0

I would like to understand in the following WORKING AND FINISHED code, why when updating pq_update, it is written as pq_update[neighbour][1].

Instead of writing pq_update[neighbour] (which is how I did it), it does not seem to change anything so why is it included ?

Thank you

import heapq

def dijkstra(graph, start):

  distances = {vertex:float('inf') for vertex in graph}
  pq = []
  pq_update = {}
  distances[start] = 0

  for vertex, value in distances.items():
    entry = [vertex, value]
    heapq.heappush(pq, entry)
    pq_update[vertex] = entry

  while pq:

    getmin = heapq.heappop(pq)[0]

    for neighbour, distance_neigh in graph[getmin].items():
      dist = distances[getmin] + distance_neigh
      if dist < distances[neighbour]:
        distances[neighbour] = dist
        pq_update[neighbour][1] = dist # THIS LINE !!!

  print(distances)
  return distances 


if __name__ == '__main__':

  example_graph = {
      'U': {'V': 2, 'W': 5, 'X': 1},
      'V': {'U': 2, 'X': 2, 'W': 3},
      'W': {'V': 3, 'U': 5, 'X': 3, 'Y': 1, 'Z': 5},
      'X': {'U': 1, 'V': 2, 'W': 3, 'Y': 1},
      'Y': {'X': 1, 'W': 1, 'Z': 1},
      'Z': {'W': 5, 'Y': 1},
  }
  dijkstra(example_graph, 'X')
  • That code seems buggy to me. The heap is sorted by the name of the node first, and only by distance second. But if you changed it to sort properly, when you modify an existing node's entry in the heap, you might break the heap property so there should really be a call to `heapify` or similar to fix it up after making any changes. – Blckknght Jul 27 '19 at 17:44

1 Answers1

2

Note: the implementation you have is broken and doesn't correctly implement Dijkstra. More on that below.

The pq_update dictionary contains lists, each with two entries:

for vertex, value in distances.items():
    entry = [vertex, value]
    heapq.heappush(pq, entry)
    pq_update[vertex] = entry

So pq_update[neighbour] is a list with both the vertex and the distance. You want to update the distance, not replace the [vertex, value] list, so pq_update[neighbour][1] is used.

Note that the entry list is also shared wit the heapq. The pq heap has a reference to the same list object, so changes to pq_update[neightbor][1] will also be visible in entries still to be processed on heap!

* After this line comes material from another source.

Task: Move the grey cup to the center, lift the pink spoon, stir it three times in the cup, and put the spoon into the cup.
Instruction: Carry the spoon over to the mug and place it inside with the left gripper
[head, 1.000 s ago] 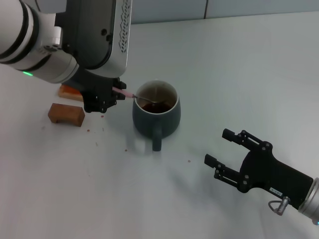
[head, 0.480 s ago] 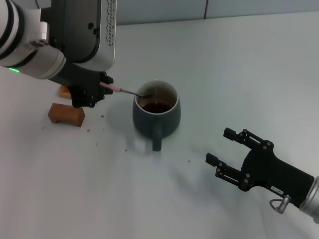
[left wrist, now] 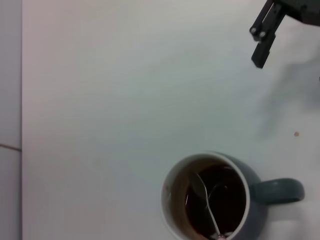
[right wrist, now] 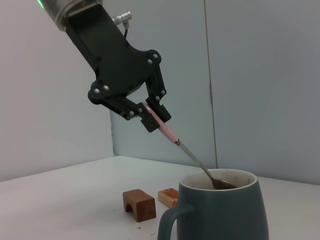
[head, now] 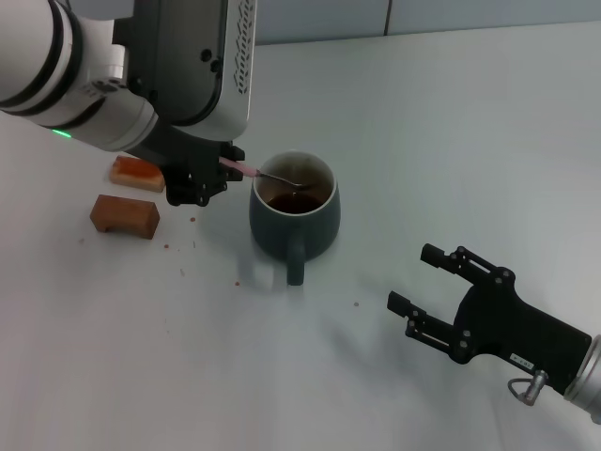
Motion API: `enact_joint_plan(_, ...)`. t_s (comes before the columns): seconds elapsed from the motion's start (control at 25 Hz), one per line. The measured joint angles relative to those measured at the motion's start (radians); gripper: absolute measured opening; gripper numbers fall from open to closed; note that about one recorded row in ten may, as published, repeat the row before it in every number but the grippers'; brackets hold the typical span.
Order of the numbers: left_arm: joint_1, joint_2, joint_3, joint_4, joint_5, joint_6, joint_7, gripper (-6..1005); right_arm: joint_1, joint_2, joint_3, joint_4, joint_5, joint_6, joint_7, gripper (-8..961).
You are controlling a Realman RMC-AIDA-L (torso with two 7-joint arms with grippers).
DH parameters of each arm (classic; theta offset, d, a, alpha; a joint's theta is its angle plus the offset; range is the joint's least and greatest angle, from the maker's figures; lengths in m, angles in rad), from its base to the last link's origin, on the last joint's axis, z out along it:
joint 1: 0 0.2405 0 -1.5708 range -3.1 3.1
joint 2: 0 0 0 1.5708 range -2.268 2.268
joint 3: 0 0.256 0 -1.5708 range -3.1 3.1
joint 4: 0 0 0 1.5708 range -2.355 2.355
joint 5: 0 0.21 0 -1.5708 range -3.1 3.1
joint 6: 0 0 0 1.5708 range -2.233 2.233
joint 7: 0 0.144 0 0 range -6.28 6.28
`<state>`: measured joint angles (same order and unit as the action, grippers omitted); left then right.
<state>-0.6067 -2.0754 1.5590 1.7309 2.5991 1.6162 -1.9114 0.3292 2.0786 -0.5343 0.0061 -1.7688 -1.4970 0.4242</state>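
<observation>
The grey cup [head: 294,216] stands upright mid-table with its handle toward me and dark brown liquid inside; it also shows in the left wrist view [left wrist: 210,197] and the right wrist view [right wrist: 220,210]. My left gripper [head: 211,178] is just left of the cup, shut on the pink spoon [head: 240,169] by its handle. The spoon slants down over the rim, its metal bowl [left wrist: 199,186] inside the cup above the liquid. In the right wrist view the left gripper [right wrist: 152,114] pinches the pink handle [right wrist: 165,127]. My right gripper [head: 434,282] is open and empty at the front right.
A brown arched block [head: 124,216] and an orange-topped block [head: 137,173] lie on the table left of the cup, close under my left arm. Small crumbs dot the white table [head: 451,122] near the cup.
My left gripper swung left and back right with the spoon, so the spoon's bowl moved within the cup. The cup and right arm stayed still.
</observation>
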Motion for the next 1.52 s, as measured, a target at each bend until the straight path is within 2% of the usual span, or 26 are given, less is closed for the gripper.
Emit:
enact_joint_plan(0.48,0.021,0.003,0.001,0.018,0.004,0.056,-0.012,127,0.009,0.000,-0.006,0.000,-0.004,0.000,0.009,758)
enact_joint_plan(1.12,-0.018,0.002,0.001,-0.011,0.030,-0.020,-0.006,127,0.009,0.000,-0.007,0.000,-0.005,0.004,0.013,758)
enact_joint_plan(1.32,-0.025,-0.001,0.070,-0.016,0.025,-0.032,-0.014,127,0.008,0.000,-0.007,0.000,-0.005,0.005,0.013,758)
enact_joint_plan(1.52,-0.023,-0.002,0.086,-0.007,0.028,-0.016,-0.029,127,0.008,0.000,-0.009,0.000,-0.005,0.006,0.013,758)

When you assign directly to pq_update[neighbour], you remove that connection.

The reason you don't see any difference is because the implementation of the algorithm is actually broken, as the heap is not used correctly. The heap is sorted by first by the first value in the list items you pushed in. In your code that's the node name, not the distance, and the heapq order of items is never updated when the distances in the list items are altered. Because the heapq is not used correctly, you always traverse the nodes in alphabetical order.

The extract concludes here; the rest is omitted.